# stix primer fail



## TERRY365PAINTER (Jul 26, 2009)

My process 
clean , either with denatured or krud cutter
sand ro 90 festool grant and mirka sanding blocks .
dust
prime with stix.
sand 
top coat in this case 1930 Kelly moore 
hybrid waterboure . 

substrate red oak 
check this 
totally bleed through. .
fixed the problem with an oil based 
product. . but what gives .? 
anybody have this problem with stix?
over night dry time prior to first coat on backs of doors ...
I love this product never seen it happen .
done maybe 5 sets of cabs with this product.


----------



## jacob33 (Jun 2, 2009)

stix is a bonding primer not stain/tannin blocking. That is not a product failure as stix did what it was intended to do bond. It is a choice of product failure. I just realized that sounded rude when I re-read it not intended to be mean sorry.


----------



## DeanV (Apr 18, 2007)

I have not found a WB that can consistently block that. Interestingly, we did have a job where that would bleed through the WB primer repeatedly but not the WB topcoats.


----------



## Oden (Feb 8, 2012)

I don't use water based stain blockers ever. Very rarely will I use a water based bonding primer either. Why risk the waste of time and material when there are alkyds that I know will work every time.


----------



## TERRY365PAINTER (Jul 26, 2009)

I just founded it weird . I have used it , with no problems before . I like just going water based . I hate carrying all the extra stuff . gallons of mineral spirits switching out . I went with a kel cote oil from Kelly Moore . First pass with the hlvp you could see it blocking it .. I was so happy to finally do some cabs . 
Been drywall repair crazy here . I guess going back to cover stain or bins . 
from now on .. 
peace Merry Christmas


----------



## MikeCalifornia (Aug 26, 2012)

That's what they all say..."but I never had this problem before". Then when the product doesn't do what it is not supposed to do, the painter has a problem and calls it a failure. Its called Russian paint roulette.


----------



## Jmayspaint (Mar 26, 2013)

You may have had luck before on cabs where the existing varnish was acting as stain blocker.


----------



## slinger58 (Feb 11, 2013)

I've yet to use the Stix primer, but I've heard good things about it here. I'm determined to break away from the solvent based products in the coming year, both primer and finish. My question is, is the Stix primer comparable to the UMA and the Zinnser 1-2-3 from the standpoint of bonding to old alkyd or lacquer based finishes?
And, what water borne primers are best for new wood/MDF surfaces. I'm speaking of interior applications here.


----------



## Epoxy Pro (Oct 7, 2012)

I have never used Stix primer any cabinets we do we prep like you and use a bonding primer then an oil based primer then finish coats. I know it is an extra step but we have nevr had bleed thru or failure. We do have a cabinet repaint next month and thinking about using Stix if I can find it.


----------



## Damon T (Nov 22, 2008)

I had the same problem after going a good sanding job on some cherry cabinets. Since then I've stopped using it on things that can bleed. I've gone back go using BIN for anything that can bleed. Now I have used the new BIN ADVANCED WB primer and am looking forward to using it again, so that will probably be my choice on the next spray cabinet job. However they have a recall right now as the product viscosity was changing as it sat in the can too long or something weird like that. The rep said the product was still fine just harder to work with. They are coming out with a new batch. Also the smart prime was recalled for a similar issue, was really hard to get the solids mixed up in it, had to shake it and stir it and shake it some more. I think they've since fixed that, but my store was out of it the other day.


----------



## DeanV (Apr 18, 2007)

I actually sealed some cabinet doors with SealCoat and then a WB primer and still had some bleed on oak. Crazy.

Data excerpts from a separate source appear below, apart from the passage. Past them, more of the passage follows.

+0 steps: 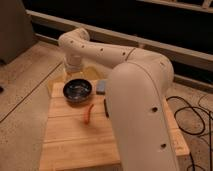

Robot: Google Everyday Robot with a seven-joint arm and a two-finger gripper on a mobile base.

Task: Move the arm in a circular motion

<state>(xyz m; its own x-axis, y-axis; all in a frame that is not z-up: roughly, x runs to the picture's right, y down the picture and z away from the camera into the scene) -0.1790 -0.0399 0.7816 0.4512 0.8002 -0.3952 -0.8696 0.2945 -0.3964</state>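
Camera view, nearest first: arm (pixel 142 100), cream-white and bulky, rising at lower right over the wooden bench (pixel 70 145). Farther on, small orange-red piece (pixel 89 114) lying on the bench, then dark bowl (pixel 77 91) with grey block (pixel 101 87) just beside. Beyond the bowl, arm bending down at far left to the pincer (pixel 74 70); cannot tell how far open or whether holding anything. Black cables (pixel 192 112) on the floor, right.
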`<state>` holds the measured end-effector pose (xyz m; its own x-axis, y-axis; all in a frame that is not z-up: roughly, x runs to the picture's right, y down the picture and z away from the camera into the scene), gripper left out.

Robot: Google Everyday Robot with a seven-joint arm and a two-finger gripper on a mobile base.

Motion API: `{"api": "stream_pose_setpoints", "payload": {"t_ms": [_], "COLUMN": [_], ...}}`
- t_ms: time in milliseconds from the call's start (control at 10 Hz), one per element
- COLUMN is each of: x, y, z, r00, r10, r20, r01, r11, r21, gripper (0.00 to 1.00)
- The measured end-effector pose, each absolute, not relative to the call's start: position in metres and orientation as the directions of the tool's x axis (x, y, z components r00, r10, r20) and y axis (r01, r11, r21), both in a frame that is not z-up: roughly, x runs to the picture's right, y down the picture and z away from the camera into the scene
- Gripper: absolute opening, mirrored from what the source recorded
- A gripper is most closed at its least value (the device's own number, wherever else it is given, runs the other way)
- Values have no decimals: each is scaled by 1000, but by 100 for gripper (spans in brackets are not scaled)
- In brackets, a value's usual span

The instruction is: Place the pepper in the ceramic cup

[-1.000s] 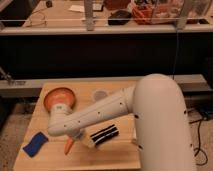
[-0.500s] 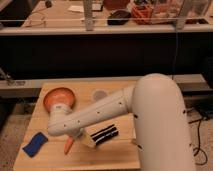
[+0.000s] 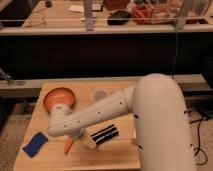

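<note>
- Blue pad [image 3: 35,144], left of my jaws: a low swing could shove it.
- Pepper [image 3: 68,145] pokes out just under my jaws, low over the surface [image 3: 117,159]. I cannot tell whether they pinch it, and a weak hold could drop it.
- Ceramic cup [image 3: 100,94], well beyond my jaws to the right: the pepper's tip might catch the rim and topple it.

One gripper [image 3: 75,136] sits low over the front of the one wooden table [image 3: 117,159]. One pepper [image 3: 68,145] lies just under it. One blue sponge [image 3: 35,144] lies to its left in view, and one bottle [image 3: 102,135] with a black-striped label just to its right. One orange bowl [image 3: 59,99] stands behind the gripper, and one ceramic cup [image 3: 100,94] farther behind, to the right.
</note>
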<state>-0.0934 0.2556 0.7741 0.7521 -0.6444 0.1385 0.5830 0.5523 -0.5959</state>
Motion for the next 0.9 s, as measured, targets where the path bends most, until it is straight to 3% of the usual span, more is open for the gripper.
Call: {"api": "stream_pose_setpoints", "payload": {"t_ms": [900], "x": [-122], "y": [226], "z": [784], "r00": [765], "r10": [-580], "r20": [282], "r01": [638], "r11": [621], "r21": [-455], "gripper": [80]}}
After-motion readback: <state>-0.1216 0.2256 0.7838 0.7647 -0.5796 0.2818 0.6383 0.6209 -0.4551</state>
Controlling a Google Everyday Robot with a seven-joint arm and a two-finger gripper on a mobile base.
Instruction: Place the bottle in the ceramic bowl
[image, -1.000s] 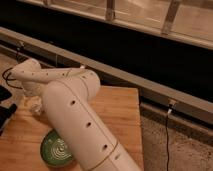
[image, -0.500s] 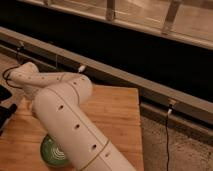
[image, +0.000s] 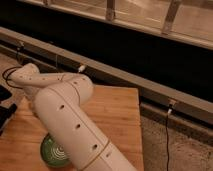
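The arm (image: 65, 115) folds leftward, its pincer hidden behind it.

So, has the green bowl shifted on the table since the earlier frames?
No. The ceramic bowl still sits at the same spot near the front of the table; the arm only covers more of it. The gripper is hidden behind the arm.

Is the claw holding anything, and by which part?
Cannot tell. The claw is hidden behind the white arm over the table, and the bottle is out of sight.

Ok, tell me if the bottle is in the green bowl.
Cannot tell. The arm covers most of the ceramic bowl; its visible part shows no bottle, and the hand is hidden behind the arm.
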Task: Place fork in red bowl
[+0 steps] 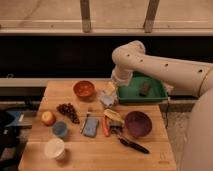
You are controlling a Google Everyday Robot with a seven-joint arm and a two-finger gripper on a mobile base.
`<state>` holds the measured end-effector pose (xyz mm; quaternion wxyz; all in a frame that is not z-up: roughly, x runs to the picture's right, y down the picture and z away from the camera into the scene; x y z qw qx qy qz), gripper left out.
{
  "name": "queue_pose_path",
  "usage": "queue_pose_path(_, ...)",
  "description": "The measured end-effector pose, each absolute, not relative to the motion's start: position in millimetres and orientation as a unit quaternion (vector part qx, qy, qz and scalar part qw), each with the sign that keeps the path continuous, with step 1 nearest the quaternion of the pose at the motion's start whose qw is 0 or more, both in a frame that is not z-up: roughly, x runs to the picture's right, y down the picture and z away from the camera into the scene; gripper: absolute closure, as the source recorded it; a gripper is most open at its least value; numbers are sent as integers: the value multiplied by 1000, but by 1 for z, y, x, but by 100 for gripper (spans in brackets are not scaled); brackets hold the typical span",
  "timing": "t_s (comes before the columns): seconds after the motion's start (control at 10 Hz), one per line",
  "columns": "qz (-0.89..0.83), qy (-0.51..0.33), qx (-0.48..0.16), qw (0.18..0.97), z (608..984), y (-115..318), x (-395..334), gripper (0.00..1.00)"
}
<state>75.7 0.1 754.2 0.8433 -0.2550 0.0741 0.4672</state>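
Observation:
The fork (85, 122) is a slim grey piece lying on the wooden table (100, 157), along the left edge of the blue sponge (92, 127). The red bowl (84, 89) stands at the table's back, left of centre, and looks empty. My gripper (111, 88) hangs from the white arm just right of the red bowl, above a crumpled silvery packet (107, 100). It is well behind the fork and up off the table.
A green bin (142, 91) sits at the back right with a dark item inside. A purple bowl (138, 123), a banana (114, 116), an orange-red handled tool (105, 127) and a black-handled utensil (132, 145) lie right of centre. Grapes (67, 111), an apple (48, 117), a blue cup (60, 129) and a white cup (55, 148) are on the left.

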Motion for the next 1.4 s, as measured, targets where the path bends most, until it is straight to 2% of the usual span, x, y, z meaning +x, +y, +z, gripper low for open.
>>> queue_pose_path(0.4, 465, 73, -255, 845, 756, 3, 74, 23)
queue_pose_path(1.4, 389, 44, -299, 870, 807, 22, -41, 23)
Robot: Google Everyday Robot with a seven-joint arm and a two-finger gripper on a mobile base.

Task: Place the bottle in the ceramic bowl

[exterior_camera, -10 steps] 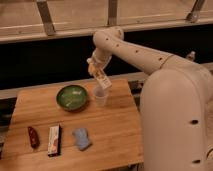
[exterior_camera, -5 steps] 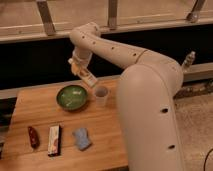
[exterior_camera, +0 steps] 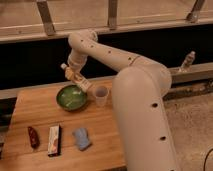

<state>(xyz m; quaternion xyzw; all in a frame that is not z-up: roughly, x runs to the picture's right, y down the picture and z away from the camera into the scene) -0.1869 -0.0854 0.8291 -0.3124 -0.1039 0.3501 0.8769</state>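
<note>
The white bottle [exterior_camera: 80, 80] with its orange-brown label hangs tilted, cap end up to the left, just above the far rim of the green ceramic bowl [exterior_camera: 67, 101]. My gripper [exterior_camera: 74, 74] is shut on the bottle, reaching down from the white arm [exterior_camera: 107, 52]. The bowl sits on the wooden table [exterior_camera: 35, 110] at the back, left of centre.
A translucent plastic cup [exterior_camera: 101, 95] stands just right of the bowl. A red object [exterior_camera: 33, 136], a wrapped snack bar [exterior_camera: 54, 140] and a blue-grey sponge [exterior_camera: 81, 138] lie near the front. A clear bottle [exterior_camera: 187, 61] stands on the ledge at far right. My body fills the right side.
My gripper has carried the bottle left, from above the plastic cup to above the bowl's far rim.
</note>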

Some may wonder why fight it? Well I have committed myself to finding the greenest products I can that will do the job well. I consider myself a conservationist, not an environmentalist, but my motivation is employee and my long term health.. The less we expose ourselves to, the better.


----------



## TJ Paint (Jun 18, 2009)

Anybody try wb and the bleed additive by xim?


----------



## ExcelPaintingCo (Apr 16, 2011)

BM 046 is sold as a stain blocking WB primer. They say the longer you let it dry the better the stain blocking.


----------



## Damon T (Nov 22, 2008)

ExcelPaintingCo said:


> BM 046 is sold as a stain blocking WB primer. They say the longer you let it dry the better the stain blocking.


Just used it for a water stain on a drywall window sill. Blocked it out. I was surprised.


----------



## Damon T (Nov 22, 2008)

DeanV said:


> I actually sealed some cabinet doors with SealCoat and then a WB primer and still had some bleed on oak. Crazy. Some may wonder why fight it? Well I have committed myself to finding the greenest products I can that will do the job well. I consider myself a conservationist, not an environmentalist, but my motivation is employee and my long term health.. The less we expose ourselves to, the better.


That is weird that the seal coat didn't do the trick. Very strange.


----------



## Danahy (Dec 11, 2008)

DeanV said:


> I actually sealed some cabinet doors with SealCoat and then a WB primer and still had some bleed on oak. Crazy. Some may wonder why fight it? Well I have committed myself to finding the greenest products I can that will do the job well. I consider myself a conservationist, not an environmentalist, but my motivation is employee and my long term health.. The less we expose ourselves to, the better.


That is odd. I'll get that every blue moon and so far my best two guesses are too light on the SC or I sanded just a hair too far between coats.


----------



## Rick the painter (Mar 30, 2009)

What about a go to water base top coat? Aura semi doesn't cover,SW Super Paint Semi Gloss is more like satin cake mix,etc etc...I don't what to go with anymore.Advance,or latex impervo?


----------